## PROBLEM REQUIREMENTS
Beginning with the line that contains "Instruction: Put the" and ending with the line that contains "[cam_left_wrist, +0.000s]", reproduce the lines of the entries below exactly, omitting pictures.

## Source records
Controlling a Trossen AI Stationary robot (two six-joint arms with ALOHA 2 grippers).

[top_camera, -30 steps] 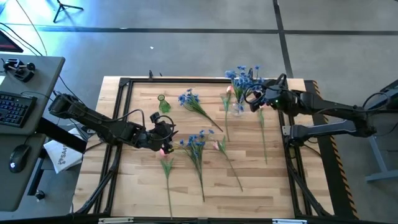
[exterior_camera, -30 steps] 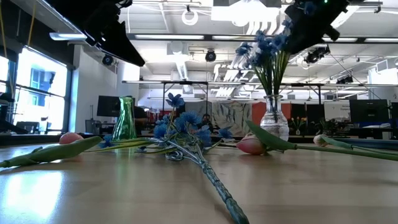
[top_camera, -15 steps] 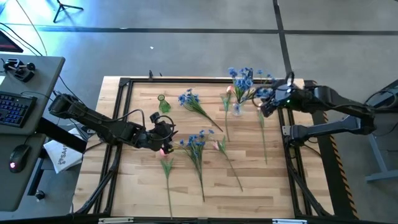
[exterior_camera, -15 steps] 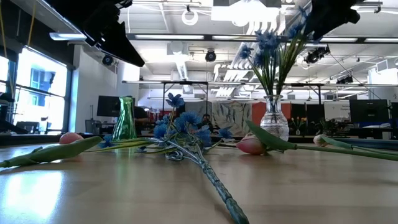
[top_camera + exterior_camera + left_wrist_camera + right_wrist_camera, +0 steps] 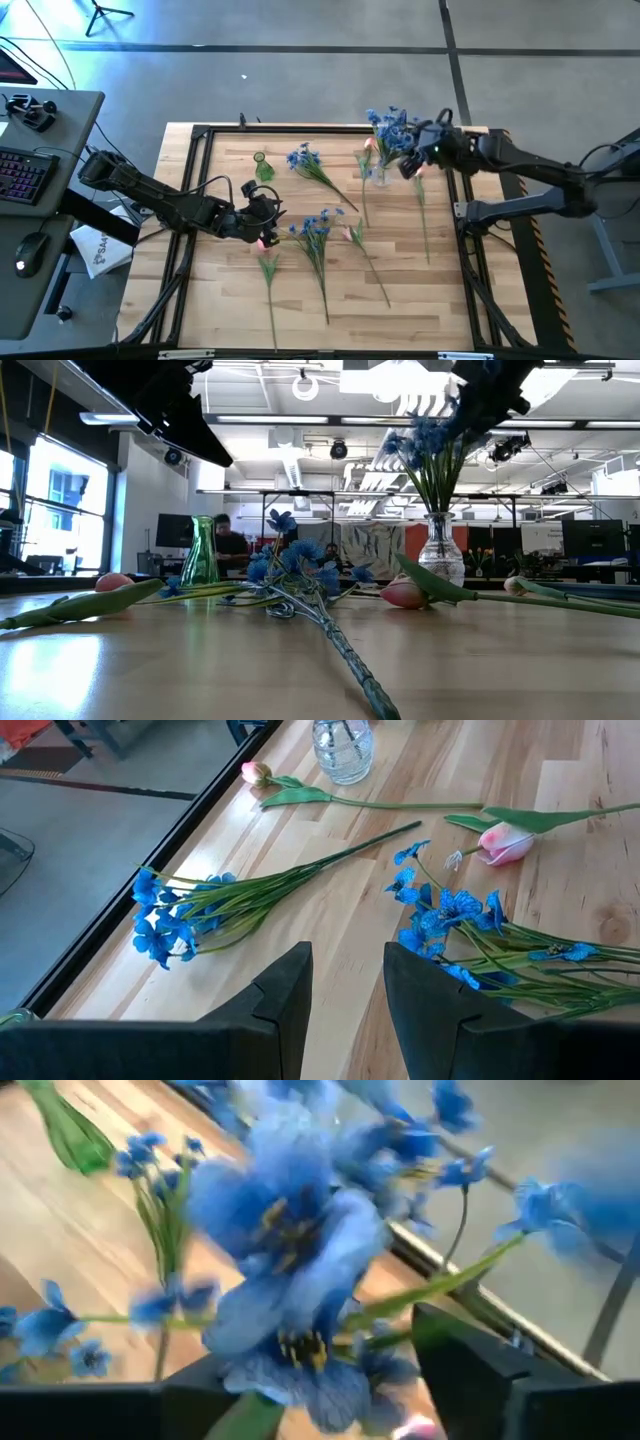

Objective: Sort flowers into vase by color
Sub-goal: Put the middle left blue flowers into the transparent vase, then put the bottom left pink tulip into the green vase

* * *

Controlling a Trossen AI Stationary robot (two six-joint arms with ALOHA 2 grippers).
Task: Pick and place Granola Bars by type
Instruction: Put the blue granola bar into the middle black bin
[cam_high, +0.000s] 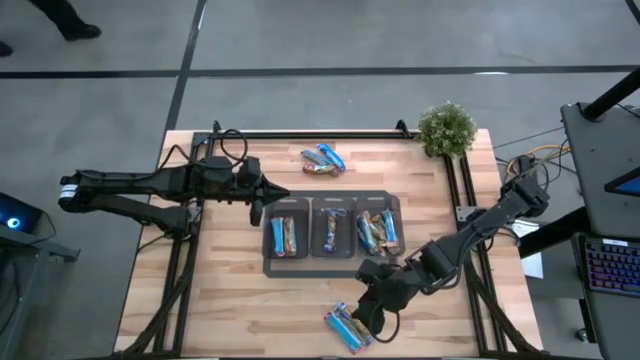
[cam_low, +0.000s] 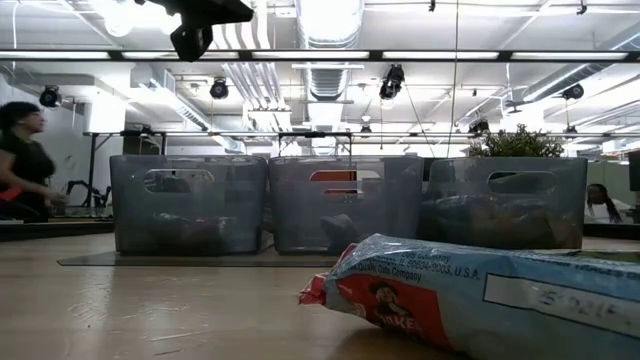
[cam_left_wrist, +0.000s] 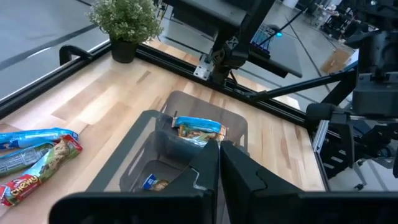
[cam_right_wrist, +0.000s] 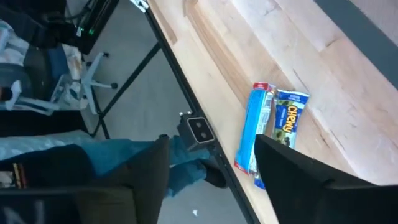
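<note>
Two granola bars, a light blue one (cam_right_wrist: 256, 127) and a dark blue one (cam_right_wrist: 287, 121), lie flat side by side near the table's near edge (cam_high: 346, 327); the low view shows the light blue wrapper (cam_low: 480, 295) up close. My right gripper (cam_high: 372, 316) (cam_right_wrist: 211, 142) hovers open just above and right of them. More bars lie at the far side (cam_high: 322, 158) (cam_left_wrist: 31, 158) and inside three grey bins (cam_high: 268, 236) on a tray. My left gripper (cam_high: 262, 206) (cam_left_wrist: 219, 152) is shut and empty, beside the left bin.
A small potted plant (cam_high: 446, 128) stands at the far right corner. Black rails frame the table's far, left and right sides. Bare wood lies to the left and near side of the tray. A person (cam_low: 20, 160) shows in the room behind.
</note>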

## YOUR SOLUTION
Instruction: Put the blue granola bar into the middle black bin
[cam_high, +0.000s] 
[cam_low, +0.000s] 
[cam_left_wrist, +0.000s] 

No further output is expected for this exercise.